For his part, Marshall-Green provides an exceptionally nuanced and physical performance. When Stem has control of him, his movements and posture carry the precision of a trained dancer. Marshall-Green deserves credit for what he brings to the film. He also makes Grey very likable, something which proves vital as his actions push the story into increasingly darker territories.
It is here that Whannell’s past in horror – and his horror fandom – comes to the fore. Upgrade nods to the visceral gratuity of the likes of Videodrome and Tetsuo: The Iron Man and it is pitted with scenes of graphic violence, or its results. There’s a gooeyness to the bloodshed. This is the guy who started Jigsaw’s motor running, after all.
Subtext here is hard to miss. Whannell appears to share Grey’s paranoiac standpoint. Technological advances that can rebuild lives shattered by paralysis are marvels, to be sure, but Whannell’s suspicion is more keenly directed at corporate invasions of privacy; the information that companies piggyback from us on a daily basis. Eron never mentions to Grey that Stem will act as a voice inside his head (for good reason). It is the invasiveness of it that Grey finds shocking. In Whannell’s society, everyone has ID chips in their teeth and drones keep a watchful eye from above. Privacy and autonomy are rare and go hand-in-hand with the criminal. To go unnoticed is to appear guilty.
Stem also works as a cute (but not really cute) variation on the old multiple personality line. Having a computer operating your limbs is just another way of exploring the idea of disassociative disorders. But here is tied inextricably to the aforementioned removal of privacy. Fear of losing control is at the heart of Upgrade; from losing the ability to move your limbs to having that ability commanded by another.
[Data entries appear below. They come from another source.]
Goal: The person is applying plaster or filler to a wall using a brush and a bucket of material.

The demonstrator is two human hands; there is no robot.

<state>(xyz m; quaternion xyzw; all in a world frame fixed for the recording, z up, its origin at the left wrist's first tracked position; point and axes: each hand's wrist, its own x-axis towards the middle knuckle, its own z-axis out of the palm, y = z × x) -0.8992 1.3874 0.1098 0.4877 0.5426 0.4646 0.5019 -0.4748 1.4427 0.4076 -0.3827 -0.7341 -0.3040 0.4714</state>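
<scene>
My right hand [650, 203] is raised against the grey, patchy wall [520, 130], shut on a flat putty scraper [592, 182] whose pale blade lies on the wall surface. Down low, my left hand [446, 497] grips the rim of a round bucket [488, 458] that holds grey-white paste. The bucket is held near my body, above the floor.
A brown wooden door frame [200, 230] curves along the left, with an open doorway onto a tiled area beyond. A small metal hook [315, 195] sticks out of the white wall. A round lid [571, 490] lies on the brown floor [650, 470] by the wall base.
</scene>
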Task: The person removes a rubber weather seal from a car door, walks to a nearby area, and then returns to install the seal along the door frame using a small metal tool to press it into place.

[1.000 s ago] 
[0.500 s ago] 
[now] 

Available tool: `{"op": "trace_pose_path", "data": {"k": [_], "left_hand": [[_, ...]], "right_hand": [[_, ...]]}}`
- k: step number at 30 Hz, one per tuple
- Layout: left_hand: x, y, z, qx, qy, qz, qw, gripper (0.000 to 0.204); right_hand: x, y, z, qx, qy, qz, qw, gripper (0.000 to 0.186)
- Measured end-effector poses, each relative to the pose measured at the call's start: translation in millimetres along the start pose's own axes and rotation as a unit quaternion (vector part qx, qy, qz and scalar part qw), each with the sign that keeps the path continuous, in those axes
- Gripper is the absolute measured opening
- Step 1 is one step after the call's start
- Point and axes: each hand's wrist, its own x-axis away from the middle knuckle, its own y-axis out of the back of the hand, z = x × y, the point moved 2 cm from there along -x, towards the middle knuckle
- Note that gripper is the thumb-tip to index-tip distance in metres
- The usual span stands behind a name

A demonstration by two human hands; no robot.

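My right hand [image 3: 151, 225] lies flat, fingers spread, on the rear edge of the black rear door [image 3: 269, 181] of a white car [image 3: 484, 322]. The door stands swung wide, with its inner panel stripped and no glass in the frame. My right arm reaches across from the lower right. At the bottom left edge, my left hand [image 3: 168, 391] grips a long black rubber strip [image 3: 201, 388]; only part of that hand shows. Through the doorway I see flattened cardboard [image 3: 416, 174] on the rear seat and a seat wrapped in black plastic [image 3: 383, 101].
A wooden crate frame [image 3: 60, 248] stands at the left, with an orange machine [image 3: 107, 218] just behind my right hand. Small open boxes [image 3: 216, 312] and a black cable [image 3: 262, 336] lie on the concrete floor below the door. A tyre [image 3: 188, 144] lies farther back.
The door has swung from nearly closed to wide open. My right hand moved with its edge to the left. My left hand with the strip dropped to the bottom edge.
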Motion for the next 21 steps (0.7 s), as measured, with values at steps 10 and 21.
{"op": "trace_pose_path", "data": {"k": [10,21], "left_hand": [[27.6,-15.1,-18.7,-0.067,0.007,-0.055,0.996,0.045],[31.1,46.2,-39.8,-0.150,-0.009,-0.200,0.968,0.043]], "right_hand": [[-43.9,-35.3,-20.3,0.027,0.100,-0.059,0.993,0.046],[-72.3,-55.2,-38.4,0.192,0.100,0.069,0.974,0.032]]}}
Judging from its sketchy distribution here in the UK, Upgrade is likely going to pass a lot of people by and perhaps not out of choice. That’s a shame. With its graphic violence, skewed humour and unashamedly downbeat ending, it has ‘cult’ stamped all over it, but that needn’t necessarily be the case. Whannell may by playing to his own tastes here, but they are tastes that will resonate, and with his super-humans trading blows, he’s also tapped into many tropes of the comic book movie. Upgrade is, essentially, an origin story. This one might work best as a one-shot, though; a sequel doesn’t seem entirely necessary.
That is not to say Upgrade wouldn’t be worth it, rather that Whannell covers everything he needs to just fine in this one. This is a riot of trashy, pulpy entertainment to file next to your favourite Paul Verhoeven classic. Lean, mean and worth your time.